Pourquoi êtes-vous parfois virulent à l’égard des antispécistes ?
Parce que les espèces sont différentes et que je place l’espèce humaine au-dessus des autres. Dire, comme le font les antispécistes, qu’on s’étonnera un jour de la façon dont nous traitons les animaux comme on s’étonne aujourd’hui de la façon dont ont été traités les noirs ou les femmes, utiliser le vocabulaire des camps d’extermination à propos de poulets, n’est pas admissible. Ce qui ne veut pas dire qu’on ne doit pas œuvrer pour limiter la souffrance animale.
Pourquoi l’homme n’est pas un animal comme les autres ?
Nous avons une origine évolutive commune avec les autres animaux (2). Mais l’homme, par son développement cérébral, n’est pas un animal comme les autres. Il est comme « sorti » de la nature ou, plutôt, y occupe une place particulière, seul animal à modifier son milieu de façon raisonnée, même si parfois déraisonnable. Le cerveau humain à la naissance occupe 10 % de son volume adulte, contre 60 % pour les chimpanzés. Après la naissance, il « apprend » le monde qui l’entoure. À chaque génération, l’animal culturel que nous sommes repart des acquis de la génération précédente, avec un effet cumulatif.

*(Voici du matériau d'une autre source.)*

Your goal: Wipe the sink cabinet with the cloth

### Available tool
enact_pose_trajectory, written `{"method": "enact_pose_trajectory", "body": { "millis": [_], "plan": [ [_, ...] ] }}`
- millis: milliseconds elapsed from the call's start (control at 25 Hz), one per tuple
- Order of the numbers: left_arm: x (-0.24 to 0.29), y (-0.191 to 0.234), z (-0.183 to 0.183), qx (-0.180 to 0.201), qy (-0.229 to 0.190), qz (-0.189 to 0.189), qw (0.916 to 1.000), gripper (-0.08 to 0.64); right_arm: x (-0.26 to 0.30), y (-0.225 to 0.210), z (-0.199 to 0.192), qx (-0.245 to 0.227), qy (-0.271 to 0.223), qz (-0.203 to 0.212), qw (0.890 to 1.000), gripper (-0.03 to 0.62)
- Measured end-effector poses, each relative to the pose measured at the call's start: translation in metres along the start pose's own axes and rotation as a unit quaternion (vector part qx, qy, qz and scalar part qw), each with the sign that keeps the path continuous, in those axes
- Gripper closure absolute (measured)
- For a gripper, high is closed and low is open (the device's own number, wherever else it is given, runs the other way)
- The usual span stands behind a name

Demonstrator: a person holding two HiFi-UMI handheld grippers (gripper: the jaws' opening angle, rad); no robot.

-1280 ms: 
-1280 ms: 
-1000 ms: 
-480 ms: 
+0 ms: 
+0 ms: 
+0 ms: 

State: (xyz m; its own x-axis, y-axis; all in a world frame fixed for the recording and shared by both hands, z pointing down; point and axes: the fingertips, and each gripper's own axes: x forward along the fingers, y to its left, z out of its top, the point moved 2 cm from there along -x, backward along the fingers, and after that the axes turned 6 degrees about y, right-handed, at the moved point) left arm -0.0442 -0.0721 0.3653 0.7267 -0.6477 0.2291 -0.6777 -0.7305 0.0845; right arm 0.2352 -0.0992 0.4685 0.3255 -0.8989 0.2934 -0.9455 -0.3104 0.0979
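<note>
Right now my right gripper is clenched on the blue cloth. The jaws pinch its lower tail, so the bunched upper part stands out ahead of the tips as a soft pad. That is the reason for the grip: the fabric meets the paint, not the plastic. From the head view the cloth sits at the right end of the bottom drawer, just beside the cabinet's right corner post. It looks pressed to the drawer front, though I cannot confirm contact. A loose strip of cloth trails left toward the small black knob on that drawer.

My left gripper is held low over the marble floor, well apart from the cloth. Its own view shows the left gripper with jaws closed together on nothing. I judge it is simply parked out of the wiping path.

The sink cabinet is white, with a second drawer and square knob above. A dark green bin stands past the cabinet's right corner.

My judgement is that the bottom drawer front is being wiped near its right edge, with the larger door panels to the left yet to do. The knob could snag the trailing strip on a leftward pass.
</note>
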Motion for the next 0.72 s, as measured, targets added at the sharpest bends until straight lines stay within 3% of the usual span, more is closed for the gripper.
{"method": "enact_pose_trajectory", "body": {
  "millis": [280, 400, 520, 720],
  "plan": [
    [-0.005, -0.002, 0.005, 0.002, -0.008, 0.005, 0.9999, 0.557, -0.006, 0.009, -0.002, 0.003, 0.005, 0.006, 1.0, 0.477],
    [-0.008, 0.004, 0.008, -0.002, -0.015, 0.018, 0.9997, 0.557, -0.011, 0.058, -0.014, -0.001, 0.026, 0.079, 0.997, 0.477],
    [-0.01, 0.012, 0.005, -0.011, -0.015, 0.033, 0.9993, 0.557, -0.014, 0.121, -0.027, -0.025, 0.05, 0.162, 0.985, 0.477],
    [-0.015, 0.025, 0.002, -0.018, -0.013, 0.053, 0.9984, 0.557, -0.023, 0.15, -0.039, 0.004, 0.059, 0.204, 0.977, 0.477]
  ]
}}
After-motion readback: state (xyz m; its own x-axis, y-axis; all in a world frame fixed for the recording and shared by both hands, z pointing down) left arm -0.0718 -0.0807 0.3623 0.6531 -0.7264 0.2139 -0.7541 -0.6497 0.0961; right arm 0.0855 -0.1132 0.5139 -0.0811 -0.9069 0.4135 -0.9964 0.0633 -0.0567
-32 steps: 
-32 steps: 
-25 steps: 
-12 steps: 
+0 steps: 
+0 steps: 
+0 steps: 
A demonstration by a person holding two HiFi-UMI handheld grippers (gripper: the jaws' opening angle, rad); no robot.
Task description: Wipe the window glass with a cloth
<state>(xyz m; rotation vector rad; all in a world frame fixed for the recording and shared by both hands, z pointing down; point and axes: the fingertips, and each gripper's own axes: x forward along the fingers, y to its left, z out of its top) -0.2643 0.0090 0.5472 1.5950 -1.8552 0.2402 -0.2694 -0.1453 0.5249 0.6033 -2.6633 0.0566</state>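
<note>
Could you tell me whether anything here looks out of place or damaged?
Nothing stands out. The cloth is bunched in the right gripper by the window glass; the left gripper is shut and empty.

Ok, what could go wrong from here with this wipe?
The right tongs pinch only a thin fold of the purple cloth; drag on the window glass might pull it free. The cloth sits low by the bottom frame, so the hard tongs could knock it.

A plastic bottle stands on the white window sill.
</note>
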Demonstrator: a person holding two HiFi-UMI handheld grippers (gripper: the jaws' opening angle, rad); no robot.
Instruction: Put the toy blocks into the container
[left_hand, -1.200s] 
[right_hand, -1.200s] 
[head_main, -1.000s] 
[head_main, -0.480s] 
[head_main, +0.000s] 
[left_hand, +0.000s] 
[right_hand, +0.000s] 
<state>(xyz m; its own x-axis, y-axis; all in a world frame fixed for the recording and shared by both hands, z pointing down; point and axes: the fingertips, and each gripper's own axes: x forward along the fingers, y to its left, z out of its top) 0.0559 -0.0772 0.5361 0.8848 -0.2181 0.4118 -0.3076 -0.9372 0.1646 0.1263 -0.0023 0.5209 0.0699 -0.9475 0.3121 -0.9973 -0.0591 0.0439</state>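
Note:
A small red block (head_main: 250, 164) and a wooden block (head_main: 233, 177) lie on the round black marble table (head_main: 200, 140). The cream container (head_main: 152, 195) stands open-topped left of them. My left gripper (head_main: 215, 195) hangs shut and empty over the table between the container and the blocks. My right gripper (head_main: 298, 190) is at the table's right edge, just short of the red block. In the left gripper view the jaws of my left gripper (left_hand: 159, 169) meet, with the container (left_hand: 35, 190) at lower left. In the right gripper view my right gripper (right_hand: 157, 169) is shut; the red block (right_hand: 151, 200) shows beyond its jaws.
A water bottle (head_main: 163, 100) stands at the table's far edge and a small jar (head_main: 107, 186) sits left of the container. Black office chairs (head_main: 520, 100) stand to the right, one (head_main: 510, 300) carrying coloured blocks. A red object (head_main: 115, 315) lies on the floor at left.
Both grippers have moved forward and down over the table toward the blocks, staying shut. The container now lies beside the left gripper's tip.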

Certes, le chimpanzé sait utiliser une « brindille à termites » ou construire des abris. Mais cette « culture chimpanzé » ne progresse pas, ou très peu, au fil des générations. Même s’il s’agit bien d’une culture et non d’un comportement instinctif génétique, nous sommes à mille lieues de la culture humaine et de ses productions intellectuelles qui vont jusqu’à mettre deux humains sur la lune !
Où se loge la différence entre l’homme et les grands singes ?
Chez les grands singes, la taille du cortex est proportionnelle au poids du corps. Le cerveau sert à se déplacer en réponse aux informations du milieu : rechercher la nourriture, approcher un partenaire sexuel, fuir un prédateur. Chez les hominidés, apparus il y a 2 à 3 millions d’années, il y a davantage de cerveau qu’il n’en faut pour ces fonctions de base. Cet « excès de cerveau » est maximal chez les humains modernes, Homo sapiens : rapporté au poids sec de son corps, pour les fonctions de bases d’un grand singe, 500 cm³ de cerveau suffiraient. Or nous en avons 1 400 cm³. Ces 900 cm³ « de trop » ne sont pas situés n’importe où, mais principalement dans des aires dédiées à des tâches cognitives « supérieures » : raisonnement, langage, conscience de soi, toutes fonctions qui participent au développement exceptionnel des liens sociaux et des artefacts culturels.
On dit qu’il n’y a que 1,23 % de différence entre le génome humain et celui du chimpanzé. D’abord, cette différence est au moins de 6 %. Et notre cerveau est 4 fois plus volumineux que celui d’un chimpanzé de même poids sec. Différence de 400 %, avec en plus une composante qualitative du fait des régions préférentiellement agrandies. Faut-il s’en réjouir ? Peut-être pas, mais on ne fera pas machine arrière : il y a 300 000 ans, 10 000 Sapiens peuplaient l’Afrique. Aujourd’hui 7 milliards d’humains occupent 70 % du globe. Un succès sans précédent pour une espèce animale.
Doit-on renoncer à élever des animaux ?
Nous ne retournerons pas à l’époque des chasseurs-cueilleurs. L’agriculture et l’élevage ont permis l’expansion de notre espèce et sa sédentarisation. Le problème est aussi celui d’un biotope compatible avec la survie de l’humanité, point de vue assez égoïste d’ailleurs.
A-t-on le droit de donner la mort aux animaux ?
La vraie question est de limiter au maximum leur souffrance dans les élevages puis dans les abattoirs. Curieusement, on réintroduit les loups mais sans souci des moutons égorgés, des ressources des paysans ou de la sécurité des promeneurs. Les campagnes, depuis longtemps fabriquées par l’homme, n’ont rien de naturel. Et cela devra s’accélérer pour adapter scientifiquement les espèces, plantes et animaux, aux changements liés au réchauffement climatique. Sinon, il y aura encore plus de famines, de migrations, de guerres. Et là, les solutions ne sont pas « naturelles » mais techniques.
(1) Il intervient régulièrement sur France Culture : https ://www.franceculture.fr/emissions/l-invite-des-matins/manger-des-animaux-est-ce-inhumain
(2) Les mammifères sont apparus il y a 200 millions d’années, les hominoïdes qui en sont issus il y a 15 millions d’années. Cinq espèces en survivent aujourd’hui : l’orang-outan, le gorille, le bonobo, le chimpanzé et l’homme, apparu il y a 6 à 8 millions d’années.